– Посмотрите-ка сюда, – сказал Лэнгдон, стоявший в нескольких шагах. – Вы не поверите.

Сински повернулась к нему. Лэнгдон показал на афишу концерта, висевшую на стене.

Боже милостивый.

Директор ВОЗ не ошиблась, определив стиль исполняемой музыки как романтический, но вещь, которую играли сегодня, написал, оказалось, не Берлиоз, а другой композитор-романтик: Ференц Лист.

Этим вечером глубоко под землей Стамбульский государственный симфонический оркестр исполнял одно из самых знаменитых произведений Листа – «Данте-симфонию», вдохновленную дантовскими образами сошествия в ад и возвращения из ада.

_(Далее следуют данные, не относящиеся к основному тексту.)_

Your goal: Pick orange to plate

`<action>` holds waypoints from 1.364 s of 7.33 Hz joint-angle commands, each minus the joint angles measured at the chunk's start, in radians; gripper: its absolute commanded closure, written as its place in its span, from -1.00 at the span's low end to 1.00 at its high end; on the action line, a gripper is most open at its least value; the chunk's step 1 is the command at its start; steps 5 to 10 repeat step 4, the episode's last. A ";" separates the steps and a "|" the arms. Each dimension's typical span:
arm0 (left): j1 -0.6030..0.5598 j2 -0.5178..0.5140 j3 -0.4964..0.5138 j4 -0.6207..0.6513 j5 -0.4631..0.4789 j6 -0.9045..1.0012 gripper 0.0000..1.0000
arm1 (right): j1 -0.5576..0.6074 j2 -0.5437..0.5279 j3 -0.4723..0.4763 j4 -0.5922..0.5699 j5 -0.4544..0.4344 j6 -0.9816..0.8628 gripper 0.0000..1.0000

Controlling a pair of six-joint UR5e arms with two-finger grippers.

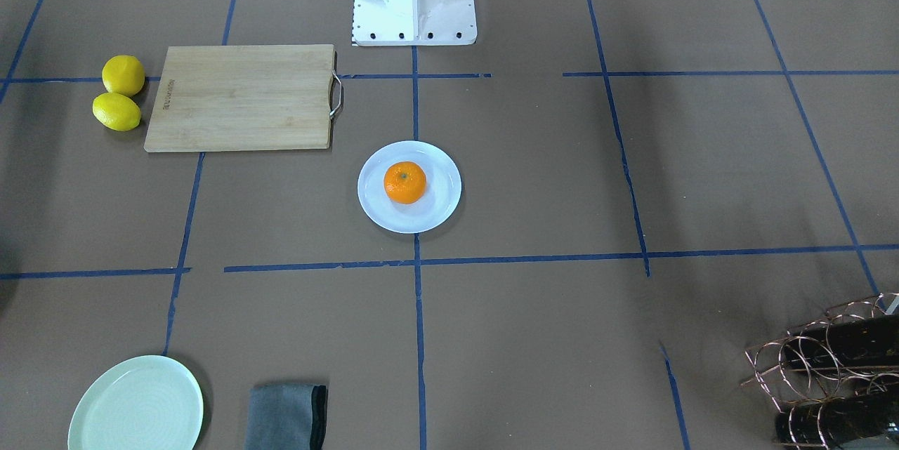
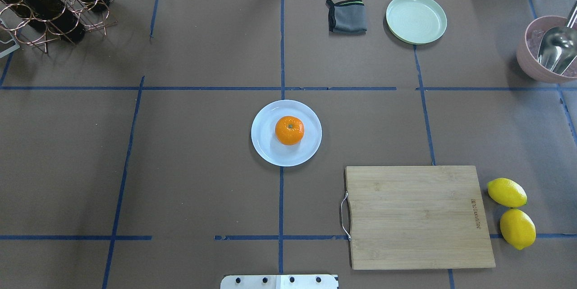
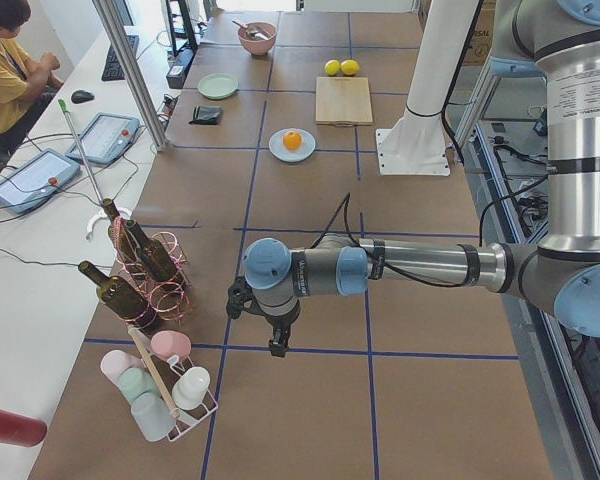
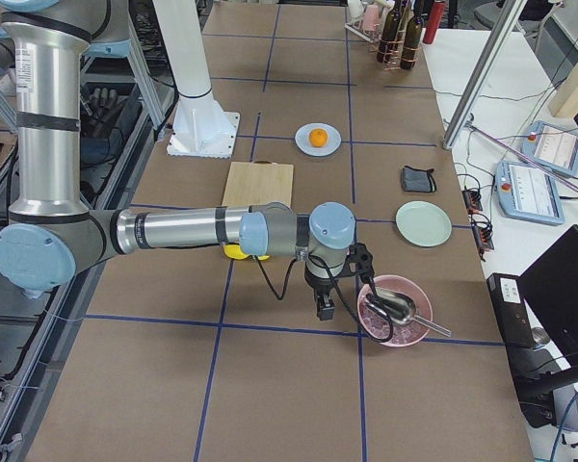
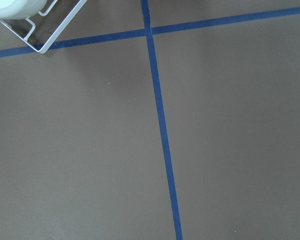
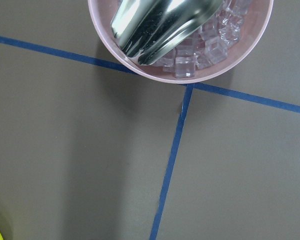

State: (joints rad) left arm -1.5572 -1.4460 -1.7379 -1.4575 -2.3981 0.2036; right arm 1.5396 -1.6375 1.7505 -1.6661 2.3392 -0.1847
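Note:
The orange (image 2: 289,130) rests on the glossy white plate (image 2: 270,151) at the middle of the table, stem dot up; it also shows as the orange (image 1: 404,182) on the plate (image 1: 441,206) in the front-facing view. Neither arm is near it. The left gripper (image 3: 278,345) hangs low over the table far off at the robot's left end, by the bottle rack. The right gripper (image 4: 325,310) hangs at the right end beside the pink bowl. Both show only in the side views, so I cannot tell whether they are open or shut.
A wooden cutting board (image 2: 417,216) lies near the robot's right, with two lemons (image 2: 506,192) beside it. A mint-green plate (image 2: 416,18) and grey cloth (image 2: 346,16) sit at the far side. A pink bowl (image 6: 190,75) holds ice and a scoop. A wine rack (image 2: 45,5) stands far left.

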 commanded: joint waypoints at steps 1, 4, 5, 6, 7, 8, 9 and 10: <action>0.000 -0.004 0.000 0.000 0.001 0.000 -1.00 | 0.001 0.005 -0.002 -0.001 -0.021 0.005 -1.00; 0.002 -0.020 0.001 0.009 0.002 0.000 -1.00 | 0.001 0.005 -0.003 -0.001 -0.020 0.005 -1.00; 0.002 -0.020 0.001 0.009 0.002 0.000 -1.00 | 0.001 0.005 -0.003 -0.001 -0.020 0.005 -1.00; 0.002 -0.020 0.001 0.009 0.002 0.000 -1.00 | 0.001 0.005 -0.003 -0.001 -0.020 0.005 -1.00; 0.002 -0.020 0.001 0.009 0.002 0.000 -1.00 | 0.001 0.005 -0.003 -0.001 -0.020 0.005 -1.00; 0.002 -0.020 0.001 0.009 0.002 0.000 -1.00 | 0.001 0.005 -0.003 -0.001 -0.020 0.005 -1.00; 0.002 -0.020 0.001 0.009 0.002 0.000 -1.00 | 0.001 0.005 -0.003 -0.001 -0.020 0.005 -1.00; 0.002 -0.020 0.001 0.009 0.002 0.000 -1.00 | 0.001 0.005 -0.003 -0.001 -0.020 0.005 -1.00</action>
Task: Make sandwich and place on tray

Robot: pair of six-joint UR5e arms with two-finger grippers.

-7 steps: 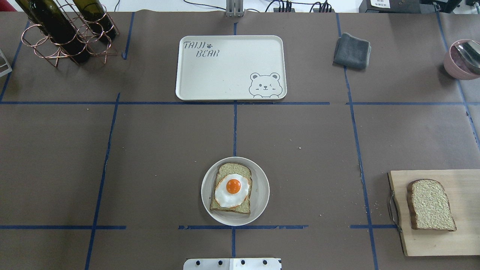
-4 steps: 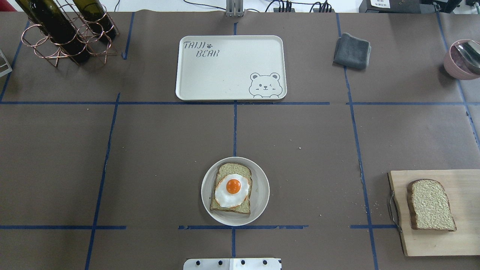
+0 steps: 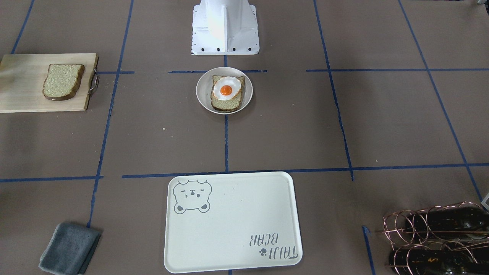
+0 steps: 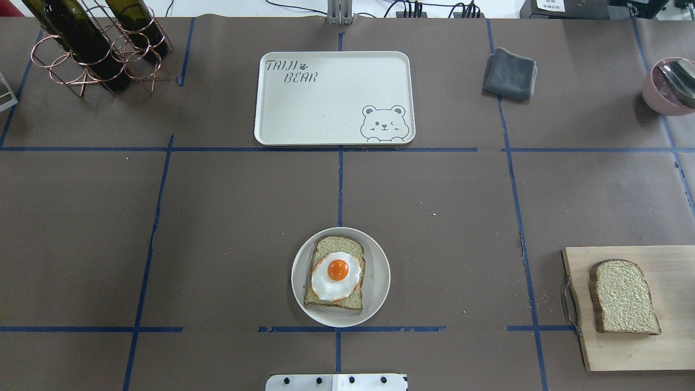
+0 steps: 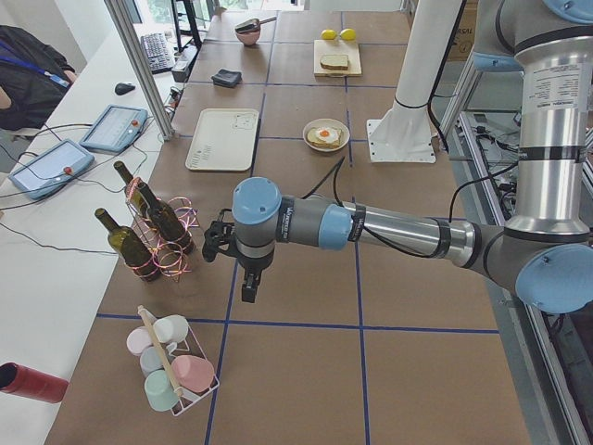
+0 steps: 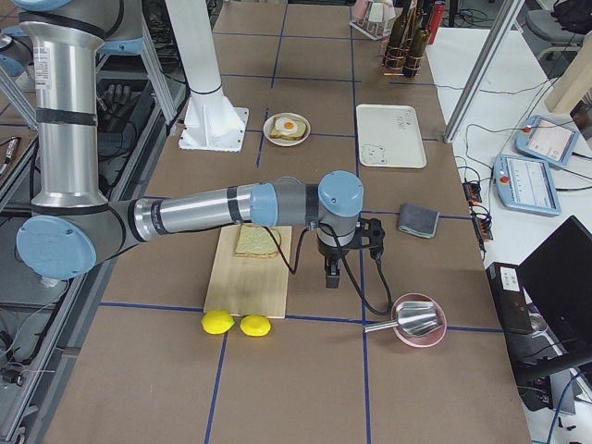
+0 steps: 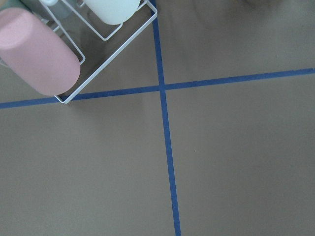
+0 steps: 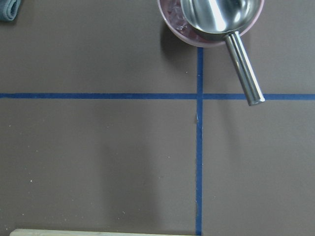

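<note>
Judging by the front-facing view, the sandwich is half built. One bread slice [image 3: 227, 104] lies in the small white dish [image 3: 201, 91] with the fried egg [image 3: 226, 88] on top, and nothing covers the egg. The second slice [image 3: 61, 81] lies flat on the cutting board [image 3: 23, 100], well apart from the dish on the robot's right. The tray [image 3: 233, 217] sits beyond the dish, away from the robot's base, with nothing on it.

The overhead view gives the same layout, and neither arm shows in it.

From the table's left end, the left pincer [image 5: 248, 289] hangs well apart from the dish. From the right end, the right pincer [image 6: 330, 276] hangs about as far from the dish as the second slice. For both, I cannot tell whether they are open or closed.

The left wrist camera shows only the table, blue tape and a pink cup [image 7: 39, 54] — no fingers. The right wrist camera shows a steel scoop [image 8: 216, 12] in a bowl.

The step in hand looks like fetching the top slice. That calls for the right arm to come over the board, grip the slice by its edges, and lay it square on the egg — the tray comes after.
</note>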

– Симфония играется здесь каждый вечер в течение недели, – сказал Лэнгдон, рассматривая изящную афишу. – Бесплатные концерты за счет анонимного спонсора.

Кто этот анонимный спонсор, Сински не составило труда догадаться. Да, очередное проявление любви Бертрана Зобриста к драматическим эффектам, но еще, похоже, и безжалостный практический расчет. Неделя бесплатных концертов – это тысячи посетителей в дополнение к обычному их числу, все спускаются вниз, в тесное подземелье… где дышат зараженным воздухом, а потом они разносят инфекцию по городам и весям.

– Сэр, – сказал швейцар Брюдеру. – Могут войти два человека.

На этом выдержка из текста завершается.